La tarea no será fácil para una candidata con el perfil demográfico de Kamala –una mujer negra de California, con raíces en el caribe y el sur de Asia–, que arrastra además la impopularidad del Gobierno entre muchos votantes independientes. Cuenta con un activo del que Biden carecía, que es la posibilidad de construir y mejorar su propio perfil en la campaña. La selección de su compañero de fórmula, los apoyos que pueda cosechar antes de que se confirme su candidatura y los ejes de sus primeros mensajes públicos serán los primeros indicadores de un nuevo rumbo, que desafiará a la campaña demócrata a ponerse a tono con los cambios en las preocupaciones de los votantes.

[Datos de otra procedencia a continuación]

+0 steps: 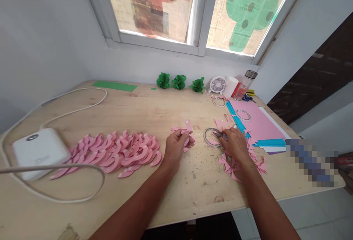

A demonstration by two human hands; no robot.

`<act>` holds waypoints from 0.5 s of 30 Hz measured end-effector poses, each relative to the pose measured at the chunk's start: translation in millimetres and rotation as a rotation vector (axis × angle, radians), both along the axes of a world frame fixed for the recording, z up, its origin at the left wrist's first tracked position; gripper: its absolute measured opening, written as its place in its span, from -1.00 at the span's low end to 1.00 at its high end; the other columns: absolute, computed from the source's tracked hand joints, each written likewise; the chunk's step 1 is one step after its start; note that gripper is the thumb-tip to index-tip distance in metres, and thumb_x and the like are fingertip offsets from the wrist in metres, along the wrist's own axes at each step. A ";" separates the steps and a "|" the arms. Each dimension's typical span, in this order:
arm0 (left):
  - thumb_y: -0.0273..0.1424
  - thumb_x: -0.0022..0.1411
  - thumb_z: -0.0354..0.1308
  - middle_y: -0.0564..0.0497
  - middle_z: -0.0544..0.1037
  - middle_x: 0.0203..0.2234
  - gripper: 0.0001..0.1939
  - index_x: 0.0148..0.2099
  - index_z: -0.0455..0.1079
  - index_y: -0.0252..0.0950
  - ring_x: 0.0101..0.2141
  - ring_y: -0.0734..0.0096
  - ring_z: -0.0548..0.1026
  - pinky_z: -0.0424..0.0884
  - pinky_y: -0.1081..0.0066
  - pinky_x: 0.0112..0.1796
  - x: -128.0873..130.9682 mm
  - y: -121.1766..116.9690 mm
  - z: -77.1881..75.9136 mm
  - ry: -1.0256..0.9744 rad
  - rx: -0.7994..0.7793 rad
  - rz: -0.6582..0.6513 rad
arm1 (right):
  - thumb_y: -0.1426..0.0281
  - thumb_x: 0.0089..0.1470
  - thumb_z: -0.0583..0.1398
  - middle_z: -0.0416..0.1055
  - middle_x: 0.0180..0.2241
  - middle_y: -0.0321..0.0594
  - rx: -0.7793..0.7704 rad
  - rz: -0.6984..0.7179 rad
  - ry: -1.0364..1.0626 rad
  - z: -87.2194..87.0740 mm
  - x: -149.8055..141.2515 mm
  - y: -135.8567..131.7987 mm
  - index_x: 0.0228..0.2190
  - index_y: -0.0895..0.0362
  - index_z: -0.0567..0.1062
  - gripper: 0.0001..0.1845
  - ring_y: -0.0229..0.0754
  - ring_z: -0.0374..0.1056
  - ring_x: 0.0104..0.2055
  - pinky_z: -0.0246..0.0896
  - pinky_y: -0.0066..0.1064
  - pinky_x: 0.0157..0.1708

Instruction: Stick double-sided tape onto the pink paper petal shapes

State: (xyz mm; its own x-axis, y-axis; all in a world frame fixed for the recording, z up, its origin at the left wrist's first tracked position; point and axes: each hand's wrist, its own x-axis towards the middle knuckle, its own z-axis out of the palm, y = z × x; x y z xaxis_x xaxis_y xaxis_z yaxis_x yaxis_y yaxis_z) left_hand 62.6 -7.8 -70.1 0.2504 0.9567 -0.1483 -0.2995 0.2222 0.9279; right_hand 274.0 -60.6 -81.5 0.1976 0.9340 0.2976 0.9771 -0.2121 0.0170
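My left hand [178, 146] is closed in a pinch on a pink paper piece [188, 126], above the middle of the table. My right hand [235, 144] is closed around what looks like a pair of scissors [220, 134]; the fingers cover most of it. Beside its tip lies a thin grey ring, like a narrow tape roll [204, 137]. Pink paper scraps [227, 164] are strewn under and around my right hand. To the left of my left hand spreads a heap of curved pink paper pieces [118, 155], several with pale patches.
A white device [40, 151] with a looping cable stands at left. Green paper balls [179, 81], a small fan [217, 84] and a glass bottle [245, 85] line the back. Pink sheets [256, 120] with another ring [243, 115] lie at right. A green strip [114, 85] lies back left.
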 end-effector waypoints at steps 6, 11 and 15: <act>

La campaña de 2020 coincidió con el asesinato de George Floyd a manos de la Policía, con un pico de movilización y vitalidad del ala más progresista del partido, que protagonizó la resistencia contra Donald Trump, y logró que fuera electo un número inédito de Representantes de izquierda en una etapa de bajas tasas de interés que permitía soñar con una agenda ambiciosa en materia de gasto público. Para Kamala Harris, una fiscal de mano dura, primero en San Francisco y luego en California, difícilmente encajaba con el perfil de aquel momento, pero el país cambió, y cambió mucho.
Será una elección donde las cuestiones de seguridad y la frontera ganen protagonismo, y donde la inflación, el aumento del endeudamiento y un entorno exterior desafiante limitan las ambiciones más reformistas. Construir un perfil moderado, basado en sus posturas duras de antaño, podría ayudar a contrarrestar los ataques republicanos, mientras Biden, ya corrido de la carrera, podría selectivamente llevarse la marca y defender la gestión de su gobierno en intervenciones controladas y limitadas. En la ofensiva, sea o no Harris la candidata, el foco estará en los fuertes impulsos autoritarios del binomio republicano, los avances de las legislaturas estaduales y el poder judicial conservador sobre los derechos y cuerpos de las mujeres y en la figura de Donald Trump, un factor de motivación por sí mismo para millones que lo consideran casi una personificación del mal y, a partir de hoy, el candidato presidencial más viejo de la historia estadounidense .
Hace una semana, un día después del intento de asesinato que le dio estatus de mártir en sus propias filas, la victoria de Trump parecía casi garantizada. Hasta nuevo aviso, las cartas vuelven a barajarse.